3. The automatic review of RPA-based credit data method according to claim 1, wherein in the step S4, the determining process for the validity of the image acquisition includes: and acquiring the error quantity of the training set and calculating the increasing speed of the error quantity of the training set when the first corresponding receptive field is output, and if the increasing speed of the error quantity of the training set is larger than the preset speed, judging that the image acquisition effectiveness is lower than the allowable range, and re-determining the first corresponding receptive field.
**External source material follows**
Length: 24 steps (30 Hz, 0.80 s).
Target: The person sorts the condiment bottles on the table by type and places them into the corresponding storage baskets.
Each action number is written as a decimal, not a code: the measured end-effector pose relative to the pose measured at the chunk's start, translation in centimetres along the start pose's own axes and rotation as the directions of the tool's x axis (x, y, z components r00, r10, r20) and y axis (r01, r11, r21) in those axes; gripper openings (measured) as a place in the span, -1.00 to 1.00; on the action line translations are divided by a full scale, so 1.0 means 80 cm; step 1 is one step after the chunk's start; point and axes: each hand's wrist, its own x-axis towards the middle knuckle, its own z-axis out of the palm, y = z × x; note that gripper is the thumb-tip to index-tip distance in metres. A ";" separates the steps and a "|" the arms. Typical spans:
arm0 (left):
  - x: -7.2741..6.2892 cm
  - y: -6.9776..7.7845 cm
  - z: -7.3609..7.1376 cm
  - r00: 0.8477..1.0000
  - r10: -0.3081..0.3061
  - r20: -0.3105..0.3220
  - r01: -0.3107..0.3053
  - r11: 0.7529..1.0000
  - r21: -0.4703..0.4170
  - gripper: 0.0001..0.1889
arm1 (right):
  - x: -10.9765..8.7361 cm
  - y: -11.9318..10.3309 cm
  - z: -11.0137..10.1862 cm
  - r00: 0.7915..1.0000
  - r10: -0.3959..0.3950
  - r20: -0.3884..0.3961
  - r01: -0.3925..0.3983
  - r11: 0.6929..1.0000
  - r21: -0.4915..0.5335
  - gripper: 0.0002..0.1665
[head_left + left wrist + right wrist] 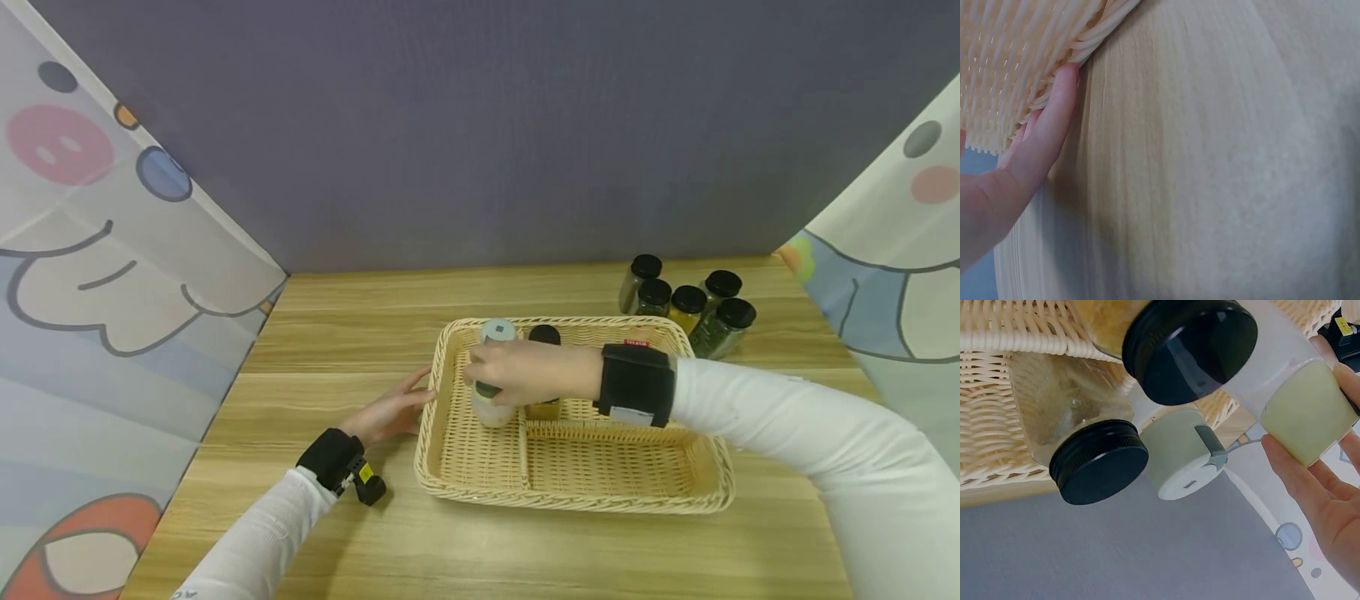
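In the head view, one wicker basket [600, 501] with three compartments sits right of the lower middle; five jars [687, 307] with black lids stand right of centre. The right wrist view shows two further black-lidded jars, one lower jar [1099, 461] left of centre and one upper jar [1190, 353] at top centre, plus two pale-green-ended bottles, a rear bottle [1179, 453] near centre and a gripped bottle [1304, 412] at upper right.
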 end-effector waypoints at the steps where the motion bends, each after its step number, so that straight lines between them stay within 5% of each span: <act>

4. The RPA-based credit data automatic review method of claim 3 wherein the step of redefining the first corresponding receptive field comprises increasing the first corresponding receptive field to output a second corresponding receptive field based on a difference between a rate of increase in the number of training set errors and a preset rate.

5. The method for automatically checking credit information based on RPA according to claim 4, wherein the specific steps of step S5 include:

step S51, when the reconfiguration of the number of the data collection sources is completed, calculating the loss rate of the stored data, and judging whether the information leakage risk is within an allowable range according to the loss rate of the stored data;

And step S52, if the information leakage risk exceeds the allowable range, adjusting the frequency of the data backup.

6. The RPA-based credit profile automatic review method of claim 5, wherein the adjusting the data backup comprises adjusting a frequency of the data backup based on a difference between a loss rate of the stored data and a preset loss rate, wherein the frequency of the data backup is inversely proportional to the difference between the loss rate of the stored data and the preset loss rate.